Source data
*** Block opens ***

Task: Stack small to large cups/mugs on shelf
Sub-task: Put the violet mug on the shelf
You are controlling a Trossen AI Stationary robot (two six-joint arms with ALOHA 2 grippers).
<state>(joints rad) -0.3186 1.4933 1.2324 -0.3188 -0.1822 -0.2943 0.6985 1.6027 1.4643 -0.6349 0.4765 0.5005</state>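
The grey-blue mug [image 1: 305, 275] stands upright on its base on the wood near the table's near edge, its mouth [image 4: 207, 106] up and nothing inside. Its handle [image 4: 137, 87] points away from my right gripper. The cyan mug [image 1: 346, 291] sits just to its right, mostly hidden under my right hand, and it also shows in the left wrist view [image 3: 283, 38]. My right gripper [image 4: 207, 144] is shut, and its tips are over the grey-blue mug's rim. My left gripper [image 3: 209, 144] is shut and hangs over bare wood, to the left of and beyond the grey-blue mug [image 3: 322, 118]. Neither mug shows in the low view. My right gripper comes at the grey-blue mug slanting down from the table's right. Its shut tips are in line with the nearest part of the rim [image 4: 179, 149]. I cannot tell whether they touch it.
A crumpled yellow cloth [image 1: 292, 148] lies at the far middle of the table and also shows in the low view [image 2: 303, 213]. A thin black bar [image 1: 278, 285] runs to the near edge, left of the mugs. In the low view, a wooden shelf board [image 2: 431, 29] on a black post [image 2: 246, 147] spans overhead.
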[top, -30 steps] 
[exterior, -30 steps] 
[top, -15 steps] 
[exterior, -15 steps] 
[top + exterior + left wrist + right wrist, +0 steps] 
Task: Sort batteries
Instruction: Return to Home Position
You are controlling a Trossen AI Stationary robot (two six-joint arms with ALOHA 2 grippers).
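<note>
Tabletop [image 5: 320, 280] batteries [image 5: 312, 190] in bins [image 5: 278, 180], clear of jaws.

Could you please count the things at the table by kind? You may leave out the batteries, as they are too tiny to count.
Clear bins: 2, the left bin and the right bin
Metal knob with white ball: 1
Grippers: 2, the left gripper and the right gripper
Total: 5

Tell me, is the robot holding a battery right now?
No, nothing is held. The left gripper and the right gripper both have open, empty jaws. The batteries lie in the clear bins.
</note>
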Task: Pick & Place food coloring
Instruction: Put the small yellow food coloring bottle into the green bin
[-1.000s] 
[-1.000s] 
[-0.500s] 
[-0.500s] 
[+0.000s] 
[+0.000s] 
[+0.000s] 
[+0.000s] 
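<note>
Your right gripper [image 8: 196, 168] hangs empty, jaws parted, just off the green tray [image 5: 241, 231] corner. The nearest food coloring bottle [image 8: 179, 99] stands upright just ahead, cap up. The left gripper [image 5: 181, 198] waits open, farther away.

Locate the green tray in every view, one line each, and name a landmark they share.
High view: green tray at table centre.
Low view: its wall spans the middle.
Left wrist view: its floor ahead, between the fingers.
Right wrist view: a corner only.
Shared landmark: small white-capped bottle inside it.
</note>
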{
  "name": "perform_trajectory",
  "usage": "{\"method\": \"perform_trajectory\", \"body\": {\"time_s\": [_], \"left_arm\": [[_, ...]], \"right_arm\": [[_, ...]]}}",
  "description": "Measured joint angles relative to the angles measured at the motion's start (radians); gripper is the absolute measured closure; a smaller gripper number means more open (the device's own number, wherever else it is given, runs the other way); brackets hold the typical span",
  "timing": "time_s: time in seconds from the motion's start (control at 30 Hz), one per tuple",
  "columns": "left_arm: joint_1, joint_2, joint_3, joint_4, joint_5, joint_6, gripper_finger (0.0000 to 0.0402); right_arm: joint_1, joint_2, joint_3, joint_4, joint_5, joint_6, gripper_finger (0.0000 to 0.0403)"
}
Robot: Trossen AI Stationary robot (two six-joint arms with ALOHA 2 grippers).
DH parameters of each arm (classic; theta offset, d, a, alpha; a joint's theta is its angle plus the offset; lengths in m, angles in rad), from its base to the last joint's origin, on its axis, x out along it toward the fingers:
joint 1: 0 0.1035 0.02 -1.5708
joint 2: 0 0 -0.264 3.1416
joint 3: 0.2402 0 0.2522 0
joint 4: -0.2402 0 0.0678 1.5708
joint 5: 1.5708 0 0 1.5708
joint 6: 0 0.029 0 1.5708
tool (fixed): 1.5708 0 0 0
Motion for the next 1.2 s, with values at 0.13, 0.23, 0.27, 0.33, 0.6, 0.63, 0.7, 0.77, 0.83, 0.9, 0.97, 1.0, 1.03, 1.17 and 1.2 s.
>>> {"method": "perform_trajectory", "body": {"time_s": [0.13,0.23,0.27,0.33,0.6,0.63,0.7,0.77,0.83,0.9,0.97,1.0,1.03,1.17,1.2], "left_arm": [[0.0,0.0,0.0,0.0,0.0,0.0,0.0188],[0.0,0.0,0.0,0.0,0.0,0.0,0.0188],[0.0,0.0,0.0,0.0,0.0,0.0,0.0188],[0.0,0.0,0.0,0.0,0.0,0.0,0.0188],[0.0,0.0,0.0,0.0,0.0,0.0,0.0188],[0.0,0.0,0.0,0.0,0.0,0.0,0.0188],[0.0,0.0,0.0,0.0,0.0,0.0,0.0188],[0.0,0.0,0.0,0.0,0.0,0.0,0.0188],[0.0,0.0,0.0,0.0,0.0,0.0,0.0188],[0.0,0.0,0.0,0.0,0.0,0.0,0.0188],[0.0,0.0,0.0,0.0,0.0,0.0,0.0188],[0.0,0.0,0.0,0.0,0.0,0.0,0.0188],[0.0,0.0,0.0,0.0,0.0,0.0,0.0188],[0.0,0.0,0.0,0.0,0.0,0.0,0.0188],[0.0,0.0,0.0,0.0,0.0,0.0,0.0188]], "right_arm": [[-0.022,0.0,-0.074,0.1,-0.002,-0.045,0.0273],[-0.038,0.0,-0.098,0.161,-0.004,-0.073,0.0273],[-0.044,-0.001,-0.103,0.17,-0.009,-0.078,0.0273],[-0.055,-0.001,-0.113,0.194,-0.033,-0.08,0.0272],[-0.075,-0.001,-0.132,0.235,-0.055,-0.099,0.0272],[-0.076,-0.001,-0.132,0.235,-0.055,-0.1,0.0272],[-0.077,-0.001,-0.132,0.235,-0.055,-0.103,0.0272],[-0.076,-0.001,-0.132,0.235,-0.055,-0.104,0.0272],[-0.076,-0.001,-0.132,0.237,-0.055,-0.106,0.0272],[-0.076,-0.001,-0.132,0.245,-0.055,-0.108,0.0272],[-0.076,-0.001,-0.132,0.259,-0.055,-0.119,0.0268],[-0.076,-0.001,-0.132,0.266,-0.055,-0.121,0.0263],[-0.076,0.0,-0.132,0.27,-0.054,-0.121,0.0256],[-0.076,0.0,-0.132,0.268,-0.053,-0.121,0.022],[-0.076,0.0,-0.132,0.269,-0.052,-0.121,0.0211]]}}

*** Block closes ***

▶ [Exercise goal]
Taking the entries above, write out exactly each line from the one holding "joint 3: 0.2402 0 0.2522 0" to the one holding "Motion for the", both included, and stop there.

▶ [Finished exercise]
joint 3: 0.2402 0 0.2522 0
joint 4: -0.2402 0 0.0678 1.5708
joint 5: 1.5708 0 0 1.5708
joint 6: 0 0.029 0 1.5708
tool (fixed): 1.5708 0 0 0
Motion for the next 1.2 s, with values at 0.13, 0.23, 0.27, 0.33, 0.6, 0.63, 0.7, 0.77, 0.83, 0.9, 0.97, 1.0, 1.03, 1.17 and 1.2 s.

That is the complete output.